◆ Work instructions ◆
Reproduce each line from the records that holds "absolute".

Data extracted from a collection:
= = =

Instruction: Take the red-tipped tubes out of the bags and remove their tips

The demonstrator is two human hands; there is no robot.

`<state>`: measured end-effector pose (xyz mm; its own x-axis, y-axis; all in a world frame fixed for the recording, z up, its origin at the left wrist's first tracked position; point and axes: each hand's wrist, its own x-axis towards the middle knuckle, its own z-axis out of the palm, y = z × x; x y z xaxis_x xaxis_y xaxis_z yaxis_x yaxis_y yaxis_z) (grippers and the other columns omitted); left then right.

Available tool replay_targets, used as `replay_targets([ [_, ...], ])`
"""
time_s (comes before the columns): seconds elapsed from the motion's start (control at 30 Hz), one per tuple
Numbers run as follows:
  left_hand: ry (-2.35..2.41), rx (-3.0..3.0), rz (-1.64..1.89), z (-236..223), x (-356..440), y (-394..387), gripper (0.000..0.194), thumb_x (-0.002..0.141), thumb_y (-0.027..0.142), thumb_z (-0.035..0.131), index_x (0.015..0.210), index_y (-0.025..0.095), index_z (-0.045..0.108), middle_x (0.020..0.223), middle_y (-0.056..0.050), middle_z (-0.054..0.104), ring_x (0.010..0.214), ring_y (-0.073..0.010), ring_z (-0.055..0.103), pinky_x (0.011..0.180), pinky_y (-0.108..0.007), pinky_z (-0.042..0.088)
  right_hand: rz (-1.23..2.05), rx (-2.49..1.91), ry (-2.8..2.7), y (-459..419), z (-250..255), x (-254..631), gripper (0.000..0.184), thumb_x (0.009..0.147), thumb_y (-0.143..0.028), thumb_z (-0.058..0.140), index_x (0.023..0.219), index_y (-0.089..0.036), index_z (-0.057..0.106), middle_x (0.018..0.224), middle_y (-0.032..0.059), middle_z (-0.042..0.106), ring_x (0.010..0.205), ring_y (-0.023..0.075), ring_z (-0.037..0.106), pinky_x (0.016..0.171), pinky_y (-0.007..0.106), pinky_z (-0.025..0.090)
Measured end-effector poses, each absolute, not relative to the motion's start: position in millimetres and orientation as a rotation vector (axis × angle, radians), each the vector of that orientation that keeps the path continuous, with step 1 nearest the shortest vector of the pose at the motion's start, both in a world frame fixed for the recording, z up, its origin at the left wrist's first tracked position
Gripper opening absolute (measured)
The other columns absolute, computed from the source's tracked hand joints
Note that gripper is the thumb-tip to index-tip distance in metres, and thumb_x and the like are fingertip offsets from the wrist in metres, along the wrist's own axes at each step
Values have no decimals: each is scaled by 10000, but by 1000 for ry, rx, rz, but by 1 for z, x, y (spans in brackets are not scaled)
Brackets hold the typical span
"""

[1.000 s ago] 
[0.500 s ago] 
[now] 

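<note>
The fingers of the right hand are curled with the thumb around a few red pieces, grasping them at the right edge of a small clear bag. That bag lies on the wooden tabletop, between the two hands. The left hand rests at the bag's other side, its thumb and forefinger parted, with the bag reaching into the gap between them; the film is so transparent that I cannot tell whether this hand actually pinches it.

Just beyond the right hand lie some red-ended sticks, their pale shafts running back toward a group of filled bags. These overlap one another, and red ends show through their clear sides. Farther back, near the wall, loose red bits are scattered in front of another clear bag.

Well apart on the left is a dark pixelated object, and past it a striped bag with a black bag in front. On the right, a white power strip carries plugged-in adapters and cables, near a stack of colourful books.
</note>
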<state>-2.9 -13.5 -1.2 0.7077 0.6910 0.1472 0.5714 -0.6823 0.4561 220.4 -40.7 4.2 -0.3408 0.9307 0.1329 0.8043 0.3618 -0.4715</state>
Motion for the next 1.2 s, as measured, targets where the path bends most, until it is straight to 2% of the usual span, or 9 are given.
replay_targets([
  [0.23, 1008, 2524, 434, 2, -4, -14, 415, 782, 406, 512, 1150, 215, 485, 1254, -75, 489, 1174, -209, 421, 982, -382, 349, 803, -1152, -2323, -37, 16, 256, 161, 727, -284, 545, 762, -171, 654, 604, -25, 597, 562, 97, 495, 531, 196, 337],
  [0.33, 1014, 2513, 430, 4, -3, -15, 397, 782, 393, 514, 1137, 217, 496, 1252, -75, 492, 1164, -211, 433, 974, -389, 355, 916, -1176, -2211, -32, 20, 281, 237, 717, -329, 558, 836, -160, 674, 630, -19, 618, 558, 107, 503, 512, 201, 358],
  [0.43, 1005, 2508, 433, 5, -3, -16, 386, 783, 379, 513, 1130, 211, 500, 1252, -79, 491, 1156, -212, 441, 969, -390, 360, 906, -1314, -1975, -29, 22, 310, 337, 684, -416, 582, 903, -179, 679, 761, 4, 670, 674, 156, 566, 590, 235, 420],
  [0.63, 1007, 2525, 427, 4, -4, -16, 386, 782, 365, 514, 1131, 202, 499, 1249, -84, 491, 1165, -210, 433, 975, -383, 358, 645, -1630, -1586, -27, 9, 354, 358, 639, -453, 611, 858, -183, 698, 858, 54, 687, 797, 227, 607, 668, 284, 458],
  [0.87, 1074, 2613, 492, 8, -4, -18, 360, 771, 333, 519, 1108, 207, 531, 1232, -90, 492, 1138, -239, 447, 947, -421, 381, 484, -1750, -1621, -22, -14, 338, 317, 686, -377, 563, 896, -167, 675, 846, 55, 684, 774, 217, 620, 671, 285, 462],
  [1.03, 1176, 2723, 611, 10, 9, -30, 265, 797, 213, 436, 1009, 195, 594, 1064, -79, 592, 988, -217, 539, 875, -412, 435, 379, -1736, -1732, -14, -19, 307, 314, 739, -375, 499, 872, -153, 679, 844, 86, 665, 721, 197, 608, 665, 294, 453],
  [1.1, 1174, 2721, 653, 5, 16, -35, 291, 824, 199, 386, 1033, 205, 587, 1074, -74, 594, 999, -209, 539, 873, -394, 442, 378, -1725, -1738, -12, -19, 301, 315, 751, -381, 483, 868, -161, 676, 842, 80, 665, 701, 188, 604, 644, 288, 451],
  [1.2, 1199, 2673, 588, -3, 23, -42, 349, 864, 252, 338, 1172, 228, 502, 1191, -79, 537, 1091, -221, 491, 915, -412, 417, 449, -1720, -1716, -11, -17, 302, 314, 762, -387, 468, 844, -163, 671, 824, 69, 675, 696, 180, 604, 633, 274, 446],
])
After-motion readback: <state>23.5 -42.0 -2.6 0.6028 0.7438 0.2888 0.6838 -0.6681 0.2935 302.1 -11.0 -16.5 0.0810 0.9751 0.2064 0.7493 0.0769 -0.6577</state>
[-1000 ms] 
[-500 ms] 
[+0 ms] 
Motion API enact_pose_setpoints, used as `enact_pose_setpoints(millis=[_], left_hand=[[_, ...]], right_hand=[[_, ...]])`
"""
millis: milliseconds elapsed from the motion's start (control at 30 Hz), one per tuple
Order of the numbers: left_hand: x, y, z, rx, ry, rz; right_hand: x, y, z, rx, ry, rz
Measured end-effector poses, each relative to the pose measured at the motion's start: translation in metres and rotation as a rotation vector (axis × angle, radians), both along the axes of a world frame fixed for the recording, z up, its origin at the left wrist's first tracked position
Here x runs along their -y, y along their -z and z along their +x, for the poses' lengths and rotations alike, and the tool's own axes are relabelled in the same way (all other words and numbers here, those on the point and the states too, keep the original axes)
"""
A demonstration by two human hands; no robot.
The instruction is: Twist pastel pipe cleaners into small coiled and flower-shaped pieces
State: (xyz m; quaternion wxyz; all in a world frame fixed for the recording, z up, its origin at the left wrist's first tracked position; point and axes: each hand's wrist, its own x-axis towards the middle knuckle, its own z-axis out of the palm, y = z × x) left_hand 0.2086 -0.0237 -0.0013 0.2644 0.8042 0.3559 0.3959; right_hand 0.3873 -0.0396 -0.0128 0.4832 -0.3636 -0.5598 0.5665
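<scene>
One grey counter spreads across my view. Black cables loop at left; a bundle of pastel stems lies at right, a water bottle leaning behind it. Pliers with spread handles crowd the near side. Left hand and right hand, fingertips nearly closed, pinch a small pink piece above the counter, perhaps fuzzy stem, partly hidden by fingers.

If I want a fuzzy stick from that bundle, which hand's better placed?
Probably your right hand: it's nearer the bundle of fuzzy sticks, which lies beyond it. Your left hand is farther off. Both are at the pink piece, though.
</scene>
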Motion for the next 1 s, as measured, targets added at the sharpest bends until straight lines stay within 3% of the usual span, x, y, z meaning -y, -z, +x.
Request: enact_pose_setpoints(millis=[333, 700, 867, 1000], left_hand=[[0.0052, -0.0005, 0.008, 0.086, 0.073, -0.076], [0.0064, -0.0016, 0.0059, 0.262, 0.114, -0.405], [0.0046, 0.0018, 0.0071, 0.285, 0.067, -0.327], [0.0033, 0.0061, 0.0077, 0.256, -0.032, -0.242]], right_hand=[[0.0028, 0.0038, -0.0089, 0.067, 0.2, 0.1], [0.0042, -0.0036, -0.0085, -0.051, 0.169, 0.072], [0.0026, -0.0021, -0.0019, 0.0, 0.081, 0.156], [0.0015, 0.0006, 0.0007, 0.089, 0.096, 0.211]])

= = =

◆ Response ◆
Measured end-effector poses, each absolute, not relative to the motion's start: position in millimetres and orientation as a rotation vector (axis × angle, radians), each the vector of that orientation that keeps the path continuous, with step 1 nearest the shortest vector of the pose at the motion's start, both in a world frame fixed for the recording, z up, its origin at the left wrist's first tracked position
Gripper opening absolute (measured)
The other columns absolute, computed from the source's tracked hand joints

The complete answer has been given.